[WORK REQUIRED]:
Your task is to gather the lines below that hold the string "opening".

── MATERIAL FOR THIS EXERCISE ──

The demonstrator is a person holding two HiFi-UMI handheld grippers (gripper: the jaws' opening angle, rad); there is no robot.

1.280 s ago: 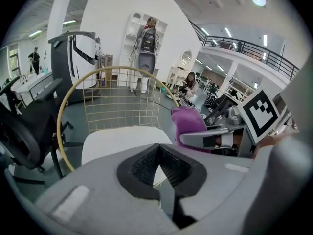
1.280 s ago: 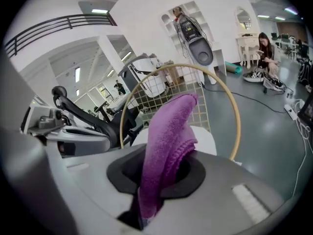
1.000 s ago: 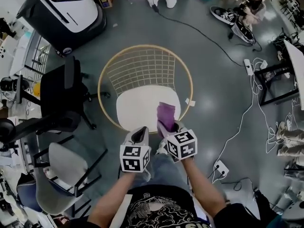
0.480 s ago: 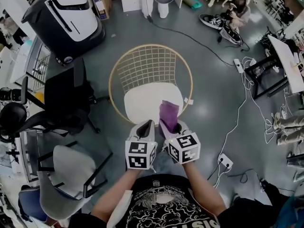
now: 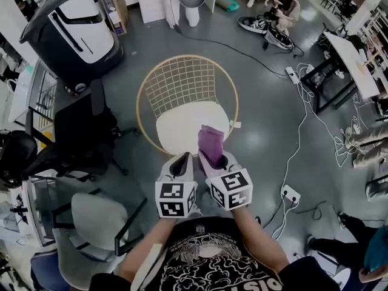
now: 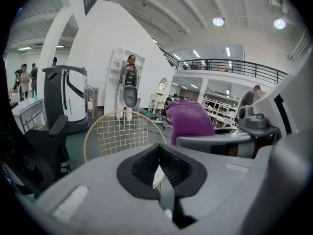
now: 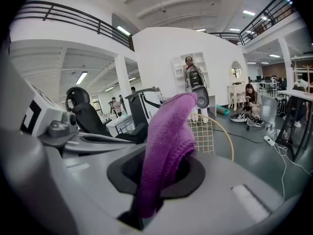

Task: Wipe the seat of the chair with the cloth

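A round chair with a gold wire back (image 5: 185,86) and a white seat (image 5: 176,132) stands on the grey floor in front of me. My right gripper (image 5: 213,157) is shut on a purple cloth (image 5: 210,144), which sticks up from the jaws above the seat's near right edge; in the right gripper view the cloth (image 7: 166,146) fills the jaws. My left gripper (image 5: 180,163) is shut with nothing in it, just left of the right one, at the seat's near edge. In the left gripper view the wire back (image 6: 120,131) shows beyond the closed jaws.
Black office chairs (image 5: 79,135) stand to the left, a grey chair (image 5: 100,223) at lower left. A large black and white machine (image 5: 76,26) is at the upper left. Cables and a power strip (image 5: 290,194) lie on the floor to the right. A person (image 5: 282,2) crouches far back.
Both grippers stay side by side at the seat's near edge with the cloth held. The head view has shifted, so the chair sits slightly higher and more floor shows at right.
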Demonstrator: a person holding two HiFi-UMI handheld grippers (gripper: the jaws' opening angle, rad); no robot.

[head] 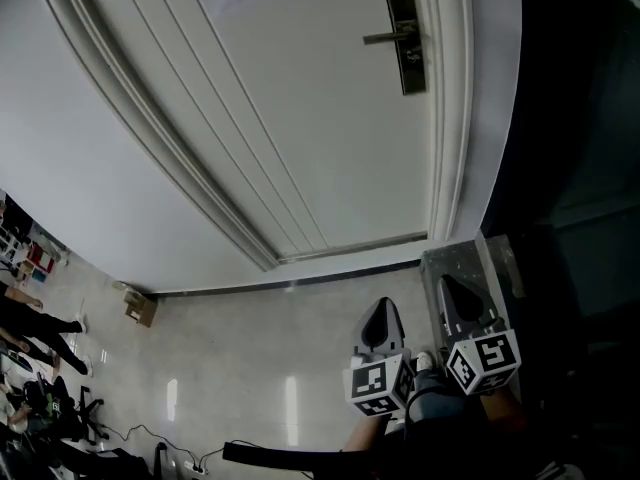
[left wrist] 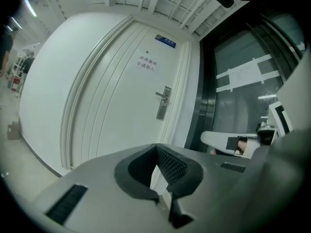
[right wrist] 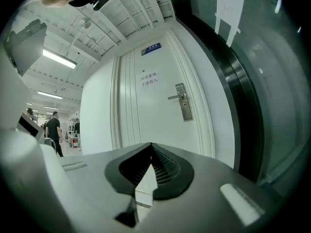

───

[THE ANSWER]:
The demonstrator is a person holding two HiFi-UMI handheld grippers (gripper: the jaws' opening angle, rad); there is no robot.
Demonstrator: a person holding two HiFi-UMI handheld grippers (gripper: the jaws' opening angle, rad); no robot.

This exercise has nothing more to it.